Listen to today’s podcast: https://www.youtube.com/channel/UC-nqwUyvLDEvs7bV985k-gQ
AI Daily Podcast 11/28/2025
Today’s podcast episode was created from the following stories:
All the bad things that can happen when you generate a Sora video
By Mike Pearl — November 27, 2025
Gizmodo explores the environmental costs, privacy trade-offs, and misinformation risks tied to OpenAI’s Sora 2 video tool, highlighting rough energy/water estimates and the limits of current guardrails. Even with Cameo privacy settings, red-teaming data shows a small but non-zero chance for problematic deepfakes, and public posts can be repurposed as viral hoaxes beyond their original context. The takeaway: powerful video generation raises real-world trust and safety stakes that users and platforms must manage proactively.
Morgan Stanley: Nearly half of online shoppers will use AI agents by 2030, adding $115 billion to US e-commerce
By Eugene Kim — November 27, 2025
Morgan Stanley forecasts that agentic shopping tools could add up to $115 billion to US e-commerce by 2030 as nearly half of online shoppers adopt AI assistants. Retailers are racing to build their own agents—Amazon’s Rufus, Walmart’s Sparky, and Target’s ChatGPT-powered features—while OpenAI and Google sharpen research and concierge capabilities. Expect early traction in groceries and household staples, with ripple effects across retail funnels and digital ads.
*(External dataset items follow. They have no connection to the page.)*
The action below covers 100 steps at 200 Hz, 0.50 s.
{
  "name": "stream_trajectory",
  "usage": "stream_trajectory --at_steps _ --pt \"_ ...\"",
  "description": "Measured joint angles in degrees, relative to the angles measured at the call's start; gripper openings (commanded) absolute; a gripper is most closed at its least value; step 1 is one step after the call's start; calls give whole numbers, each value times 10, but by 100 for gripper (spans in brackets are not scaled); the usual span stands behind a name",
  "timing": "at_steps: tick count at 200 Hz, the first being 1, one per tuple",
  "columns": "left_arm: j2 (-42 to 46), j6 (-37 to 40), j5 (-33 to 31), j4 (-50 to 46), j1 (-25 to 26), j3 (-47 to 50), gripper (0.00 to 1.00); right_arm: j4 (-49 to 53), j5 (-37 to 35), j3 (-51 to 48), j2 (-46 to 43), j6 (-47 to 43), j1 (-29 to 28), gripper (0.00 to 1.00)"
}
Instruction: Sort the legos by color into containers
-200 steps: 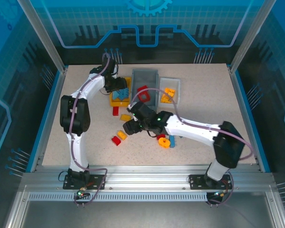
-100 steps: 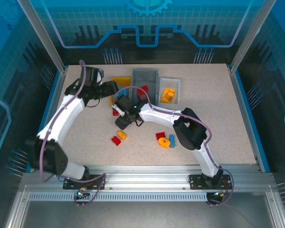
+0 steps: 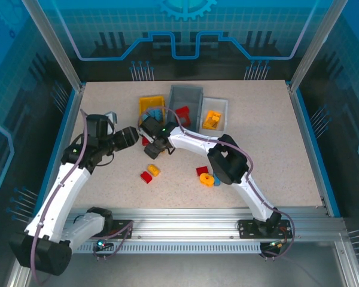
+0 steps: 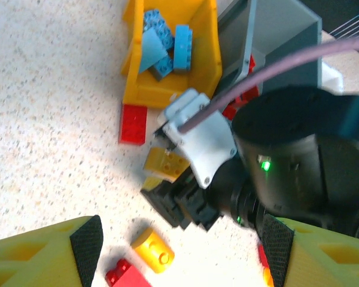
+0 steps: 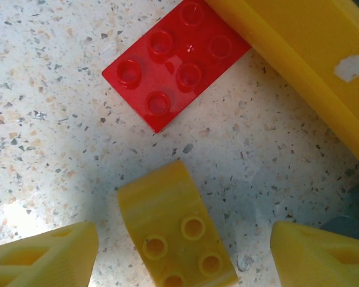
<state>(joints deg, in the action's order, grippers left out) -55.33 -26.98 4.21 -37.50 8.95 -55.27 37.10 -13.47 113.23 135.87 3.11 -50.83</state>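
The right gripper (image 5: 182, 260) hung with jaws spread astride a yellow brick (image 5: 170, 233) on the table, beside a red brick (image 5: 176, 63) by the yellow bin (image 5: 299, 54); a pick looked in hand. Next it should close, lift and carry to the white bin (image 3: 223, 103). The left gripper (image 4: 179, 245) was spread and empty

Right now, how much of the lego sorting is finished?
Partly done: blue bricks sit in the yellow bin, orange bricks in the white bin, a red brick in the grey bin. In hand: the right claw hangs open over a yellow brick beside a red plate. Left: several loose bricks nearer the arms.
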Motion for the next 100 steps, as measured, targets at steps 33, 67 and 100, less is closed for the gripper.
stream_trajectory --at_steps 33,67,100 --pt "30 -2 1 -21 0 7 74 4 6 9 18 -2 3 63" --pt "58 -2 1 -30 0 7 74 4 29 14 24 -1 4 46" --pt "59 -6 0 -31 0 7 74 2 39 12 23 1 3 27"
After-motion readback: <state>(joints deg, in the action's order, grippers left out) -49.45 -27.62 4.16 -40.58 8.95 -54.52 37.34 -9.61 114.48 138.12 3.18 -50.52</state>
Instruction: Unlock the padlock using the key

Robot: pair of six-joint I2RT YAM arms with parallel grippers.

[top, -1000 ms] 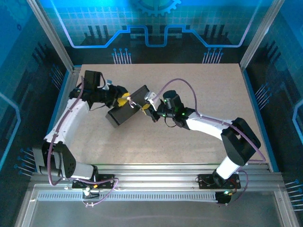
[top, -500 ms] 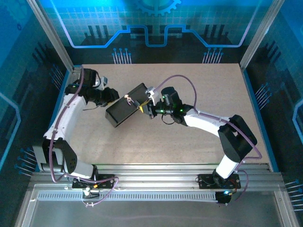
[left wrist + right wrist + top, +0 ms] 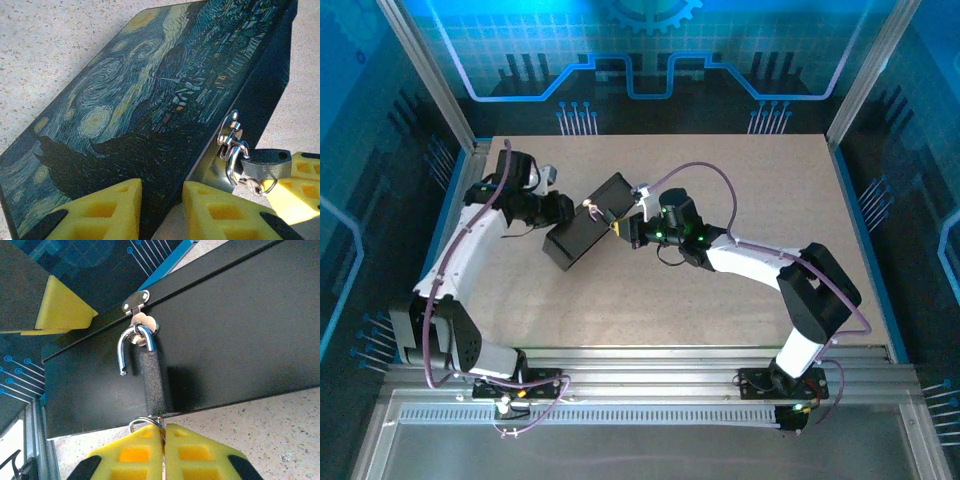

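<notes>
Hanging from the hasp (image 3: 136, 300) of the box (image 3: 150, 100) left of the counter's (image 3: 770, 200) middle, the padlock (image 3: 155, 382), one shackle (image 3: 121, 352) end free, points its long axis straight into the right claw (image 3: 163, 450) clenched on the key (image 3: 161, 427); the left claw (image 3: 162, 210) straddles the box's edge, grip unclear.

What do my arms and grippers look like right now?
The left arm and right arm have white links and black joints, each with a looping purple cable. Green lights glow on the right wrist. The left gripper and right gripper carry yellow pads with square pockets.
</notes>
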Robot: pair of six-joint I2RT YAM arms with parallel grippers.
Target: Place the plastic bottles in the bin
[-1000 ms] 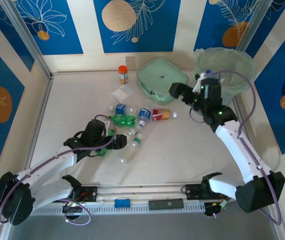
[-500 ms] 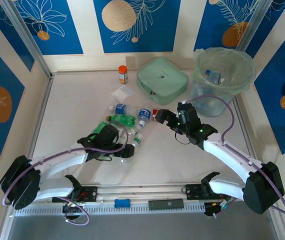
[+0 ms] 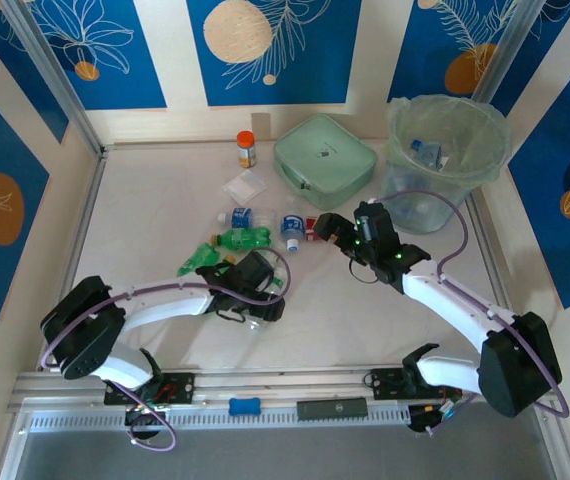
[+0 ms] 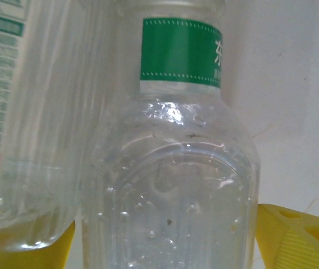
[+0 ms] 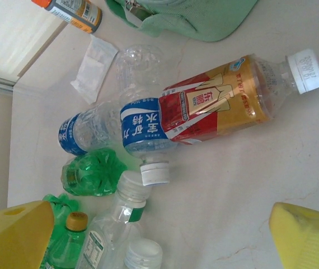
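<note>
Bottle clean-up barely underway: most of the plastic bottles [image 3: 250, 238] lie on the counter [image 3: 145, 200].
My left end effector [image 4: 162, 241] is spread wide around a clear bottle [image 4: 170, 185] with a green label, its writing cropped. My right end effector [image 5: 159, 238] is open and empty over the red-labelled bottle [image 5: 215, 106]. Chinese lettering, blue-label neighbour [image 5: 142, 126] too. The bin [image 3: 397, 135] holds a couple.

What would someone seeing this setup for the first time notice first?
Probably the jumble of plastic bottles lying mid-table, with the red-labelled bottle standing out among blue and green ones. Next, the tall bin lined with a pale green bag at the far right corner, and the left gripper straddling a clear green-labelled bottle.
</note>
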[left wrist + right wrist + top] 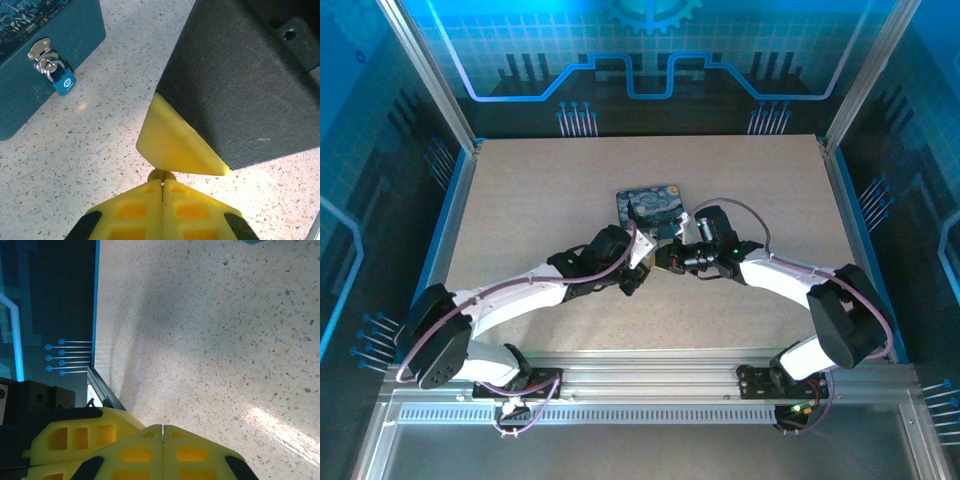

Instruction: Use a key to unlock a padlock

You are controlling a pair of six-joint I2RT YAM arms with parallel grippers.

Here’s what big bank CEOs have said about AI’s impact on head count
By Alex Nicoll — November 27, 2025
Top banking CEOs are candid that AI-driven efficiency will reshape workforces: JPMorgan’s Jamie Dimon says some jobs will be eliminated and ops headcount could trend down, while Goldman’s David Solomon expects hiring to shift toward higher-value roles. Citi’s Jane Fraser touts massive productivity gains but warns layoffs may hinge on broader adoption, and Wells Fargo’s Charles Scharf projects fewer roles over time. The near-term theme: redeploy, reskill, and resist headcount growth while automating drudgery.
OpenAI says hackers stole data from its analytics partner — but no ChatGPT users were affected
By Tom Carter — November 27, 2025
OpenAI warned developers after a Mixpanel breach exposed limited analytics data—names, emails, and approximate locations—for some API users; ChatGPT consumer accounts and OpenAI systems were not compromised. The smishing-origin attack underscores growing supply-chain risks and the likelihood of targeted phishing using low-sensitivity data. Developers are advised to be extra cautious with unexpected messages and requests.
Los grandes de la IA se están disputando a los neurocientíficos como si fueran estrellas de fútbol
Por Javier Lacort — 27 de noviembre de 2025
AI leaders are aggressively recruiting neuroscientists to improve efficiency and interpretability, luring top academics with compensation packages that rival star athletes. From Meta’s hiring of Aldo Battista to OpenAI’s outreach and Apple’s bio-inspired research, the industry is betting that brain science can unlock lower energy use and more predictable models. It signals an arms race to find defensible advantages beyond raw scale.
Nvidia’s bumpy November
By Brent D. Griffiths — November 27, 2025
Despite beating earnings expectations, Nvidia shed about 11% in November amid bubble chatter, investor profit-taking, and fresh pressure from Google’s in-house chips. Critics like Michael Burry questioned sustainability and financial entanglements, while Nvidia defended its position and touted off-the-charts demand for Blackwell and massive 2025–2026 orders. The market wobble highlights intensifying competition even as Nvidia remains the AI hardware linchpin.
From agentic shopping and banking workforce shifts to platform security, talent wars, and the chip race, today’s stories trace a common thread: AI’s rapid mainstreaming is colliding with questions of trust, economics, and advantage. As capabilities accelerate, the next chapter will be defined by who builds reliable guardrails, secures ecosystems, and finds sustainable edges—whether in models, silicon, or the science of the brain itself.